> What you should do:
Only one stretch of the listing below is wanted. Give it again exactly, from the line with "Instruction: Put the" through the line with "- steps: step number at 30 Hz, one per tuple".

> Information supplied:

________________

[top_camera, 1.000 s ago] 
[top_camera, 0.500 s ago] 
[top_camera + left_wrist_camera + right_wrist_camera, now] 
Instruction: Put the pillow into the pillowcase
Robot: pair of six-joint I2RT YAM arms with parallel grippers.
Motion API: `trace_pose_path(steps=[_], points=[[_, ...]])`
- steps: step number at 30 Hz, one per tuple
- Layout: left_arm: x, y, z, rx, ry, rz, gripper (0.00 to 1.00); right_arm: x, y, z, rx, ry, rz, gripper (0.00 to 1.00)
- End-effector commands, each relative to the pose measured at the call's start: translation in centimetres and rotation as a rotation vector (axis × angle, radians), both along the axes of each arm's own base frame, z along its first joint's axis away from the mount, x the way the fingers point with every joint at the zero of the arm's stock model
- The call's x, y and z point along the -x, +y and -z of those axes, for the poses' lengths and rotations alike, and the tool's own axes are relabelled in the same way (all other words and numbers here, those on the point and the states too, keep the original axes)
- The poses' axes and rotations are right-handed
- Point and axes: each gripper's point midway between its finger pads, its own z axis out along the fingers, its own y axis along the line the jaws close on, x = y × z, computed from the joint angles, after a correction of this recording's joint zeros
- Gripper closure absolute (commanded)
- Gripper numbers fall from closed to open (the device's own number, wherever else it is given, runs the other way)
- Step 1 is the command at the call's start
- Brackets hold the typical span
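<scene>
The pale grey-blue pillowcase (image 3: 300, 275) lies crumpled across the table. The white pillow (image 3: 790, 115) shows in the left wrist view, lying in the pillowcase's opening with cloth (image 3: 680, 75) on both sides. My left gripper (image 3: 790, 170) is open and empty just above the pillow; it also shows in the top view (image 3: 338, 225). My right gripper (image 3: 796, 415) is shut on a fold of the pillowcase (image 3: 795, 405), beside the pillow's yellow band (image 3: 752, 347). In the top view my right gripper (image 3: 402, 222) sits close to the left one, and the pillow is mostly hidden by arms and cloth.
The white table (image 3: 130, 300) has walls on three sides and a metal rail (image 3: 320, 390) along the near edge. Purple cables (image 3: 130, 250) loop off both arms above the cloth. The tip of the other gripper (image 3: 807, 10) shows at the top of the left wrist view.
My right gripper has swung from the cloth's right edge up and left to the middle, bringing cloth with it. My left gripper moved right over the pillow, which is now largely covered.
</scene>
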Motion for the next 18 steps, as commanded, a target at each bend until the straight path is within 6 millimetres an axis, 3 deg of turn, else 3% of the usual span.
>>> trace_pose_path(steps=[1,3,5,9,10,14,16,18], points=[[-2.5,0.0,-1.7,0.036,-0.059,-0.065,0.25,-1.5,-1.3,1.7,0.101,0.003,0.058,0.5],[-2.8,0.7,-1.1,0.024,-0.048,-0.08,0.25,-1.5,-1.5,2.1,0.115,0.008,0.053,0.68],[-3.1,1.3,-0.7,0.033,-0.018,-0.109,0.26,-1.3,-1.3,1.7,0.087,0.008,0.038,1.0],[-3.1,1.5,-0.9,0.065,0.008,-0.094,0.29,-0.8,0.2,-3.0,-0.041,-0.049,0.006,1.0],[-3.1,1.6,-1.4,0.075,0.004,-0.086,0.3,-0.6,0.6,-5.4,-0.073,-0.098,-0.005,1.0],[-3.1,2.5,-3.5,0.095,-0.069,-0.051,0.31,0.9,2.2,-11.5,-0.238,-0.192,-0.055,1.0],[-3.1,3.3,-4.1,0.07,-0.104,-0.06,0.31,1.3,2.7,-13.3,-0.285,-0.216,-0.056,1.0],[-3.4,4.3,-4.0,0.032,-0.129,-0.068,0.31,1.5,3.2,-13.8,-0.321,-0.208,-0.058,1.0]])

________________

> Completed exercise:
Instruction: Put the pillow into the pillowcase
Robot: pair of six-joint I2RT YAM arms with parallel grippers.
Motion API: `trace_pose_path(steps=[_], points=[[_, ...]])`
- steps: step number at 30 Hz, one per tuple

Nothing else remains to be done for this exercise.